#### [Work order]
Which lines below fall between the one containing "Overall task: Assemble" and the one containing "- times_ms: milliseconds"? Repeat them exactly, counting both of those lines, and add nothing else.

● ● ●

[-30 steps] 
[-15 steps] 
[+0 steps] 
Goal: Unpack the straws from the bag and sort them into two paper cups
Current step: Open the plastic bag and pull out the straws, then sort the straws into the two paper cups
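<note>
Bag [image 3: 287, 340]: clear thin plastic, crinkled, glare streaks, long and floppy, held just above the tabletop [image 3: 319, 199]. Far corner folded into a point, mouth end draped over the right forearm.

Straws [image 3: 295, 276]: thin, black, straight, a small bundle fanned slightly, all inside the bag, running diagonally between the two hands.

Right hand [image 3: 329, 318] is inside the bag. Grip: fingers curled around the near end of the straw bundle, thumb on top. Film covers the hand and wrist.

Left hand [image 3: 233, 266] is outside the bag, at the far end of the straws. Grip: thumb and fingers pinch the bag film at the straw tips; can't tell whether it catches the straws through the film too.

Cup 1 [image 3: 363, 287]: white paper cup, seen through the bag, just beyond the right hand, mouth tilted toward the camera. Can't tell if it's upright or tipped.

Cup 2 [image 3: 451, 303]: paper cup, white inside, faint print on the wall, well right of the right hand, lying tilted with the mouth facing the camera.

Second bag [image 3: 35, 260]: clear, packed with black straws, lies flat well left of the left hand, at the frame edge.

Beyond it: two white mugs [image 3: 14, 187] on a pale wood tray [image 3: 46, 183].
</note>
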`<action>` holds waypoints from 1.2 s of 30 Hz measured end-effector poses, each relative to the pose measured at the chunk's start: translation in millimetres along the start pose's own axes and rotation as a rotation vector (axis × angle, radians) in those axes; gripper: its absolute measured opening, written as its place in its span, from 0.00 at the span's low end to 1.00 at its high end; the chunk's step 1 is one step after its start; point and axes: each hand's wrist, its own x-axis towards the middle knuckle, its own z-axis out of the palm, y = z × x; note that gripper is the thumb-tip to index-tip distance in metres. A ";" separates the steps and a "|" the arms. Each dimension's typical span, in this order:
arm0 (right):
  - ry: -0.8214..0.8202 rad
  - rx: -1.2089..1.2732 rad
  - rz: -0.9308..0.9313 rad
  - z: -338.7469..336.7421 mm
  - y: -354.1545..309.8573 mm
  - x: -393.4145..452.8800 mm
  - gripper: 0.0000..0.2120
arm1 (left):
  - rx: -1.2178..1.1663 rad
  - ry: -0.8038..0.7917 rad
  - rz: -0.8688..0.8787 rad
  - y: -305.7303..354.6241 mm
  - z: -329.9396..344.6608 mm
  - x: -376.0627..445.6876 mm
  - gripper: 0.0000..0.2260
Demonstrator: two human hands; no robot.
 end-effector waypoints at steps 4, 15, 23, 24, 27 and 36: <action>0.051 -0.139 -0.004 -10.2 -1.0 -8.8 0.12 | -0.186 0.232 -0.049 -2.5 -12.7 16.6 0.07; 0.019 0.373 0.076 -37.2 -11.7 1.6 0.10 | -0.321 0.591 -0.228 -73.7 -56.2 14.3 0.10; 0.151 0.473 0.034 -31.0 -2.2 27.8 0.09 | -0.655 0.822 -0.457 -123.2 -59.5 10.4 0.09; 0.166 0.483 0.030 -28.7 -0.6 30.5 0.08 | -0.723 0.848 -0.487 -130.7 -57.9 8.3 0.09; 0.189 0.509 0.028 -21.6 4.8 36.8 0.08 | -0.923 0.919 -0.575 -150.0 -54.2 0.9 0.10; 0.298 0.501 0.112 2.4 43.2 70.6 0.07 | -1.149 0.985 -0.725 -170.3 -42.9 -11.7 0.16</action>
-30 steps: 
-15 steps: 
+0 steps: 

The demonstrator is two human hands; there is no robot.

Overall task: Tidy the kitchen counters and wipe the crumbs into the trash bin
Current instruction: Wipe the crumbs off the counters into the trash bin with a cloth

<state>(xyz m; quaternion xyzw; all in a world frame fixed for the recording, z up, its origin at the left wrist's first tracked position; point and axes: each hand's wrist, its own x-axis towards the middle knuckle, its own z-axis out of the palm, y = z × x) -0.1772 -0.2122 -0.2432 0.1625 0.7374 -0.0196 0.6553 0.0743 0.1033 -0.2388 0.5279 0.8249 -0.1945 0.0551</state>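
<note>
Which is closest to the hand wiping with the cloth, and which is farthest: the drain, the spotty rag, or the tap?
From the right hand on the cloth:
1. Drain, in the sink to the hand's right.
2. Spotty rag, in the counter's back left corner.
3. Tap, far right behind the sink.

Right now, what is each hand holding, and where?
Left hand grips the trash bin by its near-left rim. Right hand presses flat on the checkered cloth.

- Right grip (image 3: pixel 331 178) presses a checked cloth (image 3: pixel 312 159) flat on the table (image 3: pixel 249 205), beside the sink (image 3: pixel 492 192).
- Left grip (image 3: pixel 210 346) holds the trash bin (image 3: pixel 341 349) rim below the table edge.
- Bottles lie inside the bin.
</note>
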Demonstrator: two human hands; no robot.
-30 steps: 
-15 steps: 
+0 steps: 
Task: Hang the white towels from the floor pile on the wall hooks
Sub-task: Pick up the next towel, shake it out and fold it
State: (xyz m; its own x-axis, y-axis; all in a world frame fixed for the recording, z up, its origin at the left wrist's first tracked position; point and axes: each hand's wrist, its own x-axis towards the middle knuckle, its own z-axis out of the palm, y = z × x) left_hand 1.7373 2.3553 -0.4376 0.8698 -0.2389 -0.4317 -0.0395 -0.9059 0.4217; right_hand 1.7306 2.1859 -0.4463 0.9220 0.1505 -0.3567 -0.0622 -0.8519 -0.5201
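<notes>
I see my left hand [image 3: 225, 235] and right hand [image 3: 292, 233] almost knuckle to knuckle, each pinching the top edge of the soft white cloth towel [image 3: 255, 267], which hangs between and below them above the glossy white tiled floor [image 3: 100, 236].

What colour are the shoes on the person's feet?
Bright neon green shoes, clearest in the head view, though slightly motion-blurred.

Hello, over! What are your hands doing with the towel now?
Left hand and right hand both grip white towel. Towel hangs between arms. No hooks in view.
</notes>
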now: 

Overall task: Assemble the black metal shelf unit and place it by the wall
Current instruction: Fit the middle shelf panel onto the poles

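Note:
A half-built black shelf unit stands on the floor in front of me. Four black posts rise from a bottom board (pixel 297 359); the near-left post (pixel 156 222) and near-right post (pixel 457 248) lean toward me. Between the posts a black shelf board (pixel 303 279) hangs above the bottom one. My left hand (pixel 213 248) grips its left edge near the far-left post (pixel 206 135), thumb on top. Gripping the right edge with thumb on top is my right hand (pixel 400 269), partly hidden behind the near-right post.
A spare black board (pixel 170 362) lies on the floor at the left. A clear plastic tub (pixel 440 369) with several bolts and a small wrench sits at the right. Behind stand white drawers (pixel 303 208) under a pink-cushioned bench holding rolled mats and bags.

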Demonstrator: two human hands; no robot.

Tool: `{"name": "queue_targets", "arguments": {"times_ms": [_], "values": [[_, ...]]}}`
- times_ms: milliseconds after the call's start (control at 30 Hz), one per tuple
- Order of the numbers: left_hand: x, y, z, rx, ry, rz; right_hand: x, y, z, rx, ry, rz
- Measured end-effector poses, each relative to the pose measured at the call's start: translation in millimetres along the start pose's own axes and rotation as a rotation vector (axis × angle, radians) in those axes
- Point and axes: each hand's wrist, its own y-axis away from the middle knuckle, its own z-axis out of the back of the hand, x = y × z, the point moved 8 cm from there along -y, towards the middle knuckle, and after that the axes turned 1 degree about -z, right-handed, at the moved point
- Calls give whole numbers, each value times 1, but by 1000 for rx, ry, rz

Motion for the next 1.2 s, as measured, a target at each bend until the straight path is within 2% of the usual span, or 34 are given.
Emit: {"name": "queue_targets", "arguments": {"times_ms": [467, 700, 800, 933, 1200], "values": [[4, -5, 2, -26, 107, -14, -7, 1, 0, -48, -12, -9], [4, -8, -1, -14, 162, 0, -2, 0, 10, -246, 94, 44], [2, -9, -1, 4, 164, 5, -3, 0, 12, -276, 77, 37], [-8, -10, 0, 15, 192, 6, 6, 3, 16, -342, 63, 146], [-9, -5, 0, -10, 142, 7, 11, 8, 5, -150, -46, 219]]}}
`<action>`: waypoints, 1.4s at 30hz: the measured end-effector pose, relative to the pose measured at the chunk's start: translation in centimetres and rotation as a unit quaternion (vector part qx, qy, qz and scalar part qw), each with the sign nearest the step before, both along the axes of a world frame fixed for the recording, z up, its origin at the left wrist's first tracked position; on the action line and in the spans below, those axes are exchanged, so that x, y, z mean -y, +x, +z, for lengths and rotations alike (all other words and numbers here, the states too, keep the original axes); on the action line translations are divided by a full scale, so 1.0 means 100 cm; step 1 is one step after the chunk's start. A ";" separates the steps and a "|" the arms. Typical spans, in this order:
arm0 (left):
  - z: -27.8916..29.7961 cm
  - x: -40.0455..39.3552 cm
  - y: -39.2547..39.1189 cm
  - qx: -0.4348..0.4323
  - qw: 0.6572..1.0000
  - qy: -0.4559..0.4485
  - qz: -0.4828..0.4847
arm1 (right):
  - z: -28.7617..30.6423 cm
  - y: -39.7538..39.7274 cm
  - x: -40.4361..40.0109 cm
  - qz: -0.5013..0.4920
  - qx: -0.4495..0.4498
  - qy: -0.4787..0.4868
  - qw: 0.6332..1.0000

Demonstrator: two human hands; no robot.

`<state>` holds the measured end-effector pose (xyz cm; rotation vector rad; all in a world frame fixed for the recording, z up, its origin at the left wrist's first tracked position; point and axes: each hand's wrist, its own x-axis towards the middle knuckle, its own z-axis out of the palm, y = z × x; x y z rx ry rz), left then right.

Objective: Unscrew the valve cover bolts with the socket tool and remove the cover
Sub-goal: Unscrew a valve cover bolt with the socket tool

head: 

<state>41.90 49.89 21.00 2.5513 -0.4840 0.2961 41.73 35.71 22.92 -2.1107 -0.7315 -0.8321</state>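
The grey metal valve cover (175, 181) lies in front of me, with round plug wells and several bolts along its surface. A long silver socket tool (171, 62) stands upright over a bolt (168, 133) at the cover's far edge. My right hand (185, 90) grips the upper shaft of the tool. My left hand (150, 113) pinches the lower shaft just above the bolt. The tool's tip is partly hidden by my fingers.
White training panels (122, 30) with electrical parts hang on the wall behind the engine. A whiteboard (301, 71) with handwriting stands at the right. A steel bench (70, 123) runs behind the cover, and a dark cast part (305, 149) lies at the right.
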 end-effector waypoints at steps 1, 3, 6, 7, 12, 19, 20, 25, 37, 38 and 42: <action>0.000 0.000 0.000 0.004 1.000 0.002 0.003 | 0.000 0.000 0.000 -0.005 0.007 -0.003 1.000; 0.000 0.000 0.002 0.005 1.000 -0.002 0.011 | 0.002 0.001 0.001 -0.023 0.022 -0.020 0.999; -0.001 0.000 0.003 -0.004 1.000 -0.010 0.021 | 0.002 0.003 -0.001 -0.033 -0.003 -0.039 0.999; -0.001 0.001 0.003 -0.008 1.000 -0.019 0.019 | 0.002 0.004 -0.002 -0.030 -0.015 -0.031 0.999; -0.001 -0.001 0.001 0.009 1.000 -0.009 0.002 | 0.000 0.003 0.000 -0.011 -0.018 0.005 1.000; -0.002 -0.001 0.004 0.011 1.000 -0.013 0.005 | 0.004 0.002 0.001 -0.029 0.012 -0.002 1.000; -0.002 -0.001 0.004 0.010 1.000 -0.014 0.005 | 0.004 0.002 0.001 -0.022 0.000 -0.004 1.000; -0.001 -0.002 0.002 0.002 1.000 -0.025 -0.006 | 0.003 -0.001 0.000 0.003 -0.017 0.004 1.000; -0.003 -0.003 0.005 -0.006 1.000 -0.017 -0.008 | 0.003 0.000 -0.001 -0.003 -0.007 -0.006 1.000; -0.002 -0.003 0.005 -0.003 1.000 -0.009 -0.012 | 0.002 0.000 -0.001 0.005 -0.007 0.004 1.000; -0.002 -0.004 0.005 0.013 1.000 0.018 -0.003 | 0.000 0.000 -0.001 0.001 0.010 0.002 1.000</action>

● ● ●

#### [Problem solution]
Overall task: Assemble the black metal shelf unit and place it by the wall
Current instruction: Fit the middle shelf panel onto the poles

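Note:
A half-built black shelf unit stands on the floor in front of me. Four black posts rise from a bottom board (pixel 297 359); the near-left post (pixel 156 222) and near-right post (pixel 457 248) lean toward me. Between the posts a black shelf board (pixel 303 279) hangs above the bottom one. My left hand (pixel 213 248) grips its left edge near the far-left post (pixel 206 135), thumb on top. Gripping the right edge with thumb on top is my right hand (pixel 400 269), partly hidden behind the near-right post.
A spare black board (pixel 170 362) lies on the floor at the left. A clear plastic tub (pixel 440 369) with several bolts and a small wrench sits at the right. Behind stand white drawers (pixel 303 208) under a pink-cushioned bench holding rolled mats and bags.
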
Demonstrator: two human hands; no robot.

Tool: `{"name": "queue_targets", "arguments": {"times_ms": [_], "values": [[_, ...]]}}`
- times_ms: milliseconds after the call's start (control at 30 Hz), one per tuple

The complete answer has been given.